Hayracks are used for drying hay and foodstuffs, storing hay and providing protection in bad weather. Although it is a practical structure with great aeration, a hayrack is often artistically designed and handcrafted. Many hayracks are still in use today, which further demonstrates their significance.
The famous “toplarji” at the foot of the Studor hill stand on privately owned land, that was distributed to farmers when serfdom was abolished and the land reform took place. Due to their location, interesting design and high density, they are considered as an extraordinary example of vernacular architecture on a worldwide basis.
The reason why they are located so close together before the entrance to the village is the narrow and long parcels of land.

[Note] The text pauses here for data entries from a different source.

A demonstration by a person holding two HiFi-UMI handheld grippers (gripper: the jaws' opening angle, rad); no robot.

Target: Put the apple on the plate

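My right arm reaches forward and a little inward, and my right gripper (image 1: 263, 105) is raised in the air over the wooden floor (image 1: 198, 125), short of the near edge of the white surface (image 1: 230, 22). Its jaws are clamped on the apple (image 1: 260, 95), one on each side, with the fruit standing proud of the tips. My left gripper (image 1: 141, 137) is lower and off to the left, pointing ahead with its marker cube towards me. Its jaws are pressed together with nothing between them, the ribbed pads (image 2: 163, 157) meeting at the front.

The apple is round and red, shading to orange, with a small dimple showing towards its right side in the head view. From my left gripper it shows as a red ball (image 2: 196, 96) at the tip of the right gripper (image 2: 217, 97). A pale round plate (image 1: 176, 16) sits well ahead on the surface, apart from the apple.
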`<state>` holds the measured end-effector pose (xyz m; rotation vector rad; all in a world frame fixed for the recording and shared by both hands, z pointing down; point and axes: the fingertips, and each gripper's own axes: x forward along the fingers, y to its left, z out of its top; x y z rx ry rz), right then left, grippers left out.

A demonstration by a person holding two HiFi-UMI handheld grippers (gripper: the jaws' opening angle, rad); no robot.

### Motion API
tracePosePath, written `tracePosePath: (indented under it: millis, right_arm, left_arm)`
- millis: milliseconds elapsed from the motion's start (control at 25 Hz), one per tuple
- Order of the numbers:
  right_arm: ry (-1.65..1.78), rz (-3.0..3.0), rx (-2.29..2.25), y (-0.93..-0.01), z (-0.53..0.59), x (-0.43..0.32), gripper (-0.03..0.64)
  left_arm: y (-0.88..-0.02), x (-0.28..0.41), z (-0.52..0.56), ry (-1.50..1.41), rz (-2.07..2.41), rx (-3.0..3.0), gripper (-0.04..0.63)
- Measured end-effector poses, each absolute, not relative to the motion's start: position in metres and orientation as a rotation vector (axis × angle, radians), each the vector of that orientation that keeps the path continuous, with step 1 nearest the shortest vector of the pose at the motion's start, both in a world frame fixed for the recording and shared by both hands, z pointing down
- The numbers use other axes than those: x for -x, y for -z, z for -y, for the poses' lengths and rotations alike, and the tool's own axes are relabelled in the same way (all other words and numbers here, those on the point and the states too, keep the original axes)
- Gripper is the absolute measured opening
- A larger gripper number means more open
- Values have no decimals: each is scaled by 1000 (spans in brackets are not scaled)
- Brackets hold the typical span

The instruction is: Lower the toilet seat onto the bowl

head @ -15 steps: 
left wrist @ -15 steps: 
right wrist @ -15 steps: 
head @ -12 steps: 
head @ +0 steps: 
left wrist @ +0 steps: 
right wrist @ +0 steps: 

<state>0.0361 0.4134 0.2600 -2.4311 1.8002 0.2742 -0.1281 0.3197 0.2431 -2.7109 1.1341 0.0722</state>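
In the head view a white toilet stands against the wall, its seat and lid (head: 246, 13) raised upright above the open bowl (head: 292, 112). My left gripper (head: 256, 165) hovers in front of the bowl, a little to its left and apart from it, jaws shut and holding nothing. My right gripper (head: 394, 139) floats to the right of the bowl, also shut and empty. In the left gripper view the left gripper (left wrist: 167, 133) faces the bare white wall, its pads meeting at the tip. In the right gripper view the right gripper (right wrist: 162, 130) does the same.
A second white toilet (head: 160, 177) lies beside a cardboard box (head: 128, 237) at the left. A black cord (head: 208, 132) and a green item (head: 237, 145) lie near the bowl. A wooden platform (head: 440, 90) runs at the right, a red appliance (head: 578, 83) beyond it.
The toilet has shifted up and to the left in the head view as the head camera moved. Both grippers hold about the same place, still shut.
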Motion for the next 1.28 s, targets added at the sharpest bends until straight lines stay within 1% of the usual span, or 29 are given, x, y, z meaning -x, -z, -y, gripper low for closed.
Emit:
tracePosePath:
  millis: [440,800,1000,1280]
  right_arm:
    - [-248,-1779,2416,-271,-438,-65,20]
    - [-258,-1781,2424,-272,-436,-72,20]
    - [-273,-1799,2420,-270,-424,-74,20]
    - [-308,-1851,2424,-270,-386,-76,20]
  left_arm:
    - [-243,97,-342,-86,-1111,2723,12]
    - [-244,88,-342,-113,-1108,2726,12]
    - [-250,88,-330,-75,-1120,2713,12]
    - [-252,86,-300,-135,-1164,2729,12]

These are the result of a purely administrative land distribution that was carried out on a map of land register with a ruler.
To visit the famous group of “toplarji”, follow the main road from the village of Stara Fužina towards the village of Srednja vas. The hayracks are situated on the crossroads for the village of Studor.
In contrast to the usual wooden construction of hayracks found in Bohinj, the hayracks on Zgornji Zevt have brick pillars. This method of construction was imported by German immigrants from South Tyrol who settled in the upper Selška dolina valley in the 13th century.
Two hayracks stand in the hamlet of Vogar that are typical of the above mentioned construction method. Under one of them there is a group of well-preserved wooden wagons ranging from a two-wheeled cart to hay wagons of various sizes drawn by animals. Not far to the north stand two more interesting buildings: pažba, a cottage used for preparing and drying flax, and kozjek, a shed for goats.
To reach the hamlet of Vogar next to Zgornji Zevt, take the road to Koprivnik, and follow the local asphalt road on foot or with a car (around 30 minutes) to the end of the asphalt where two farms are located.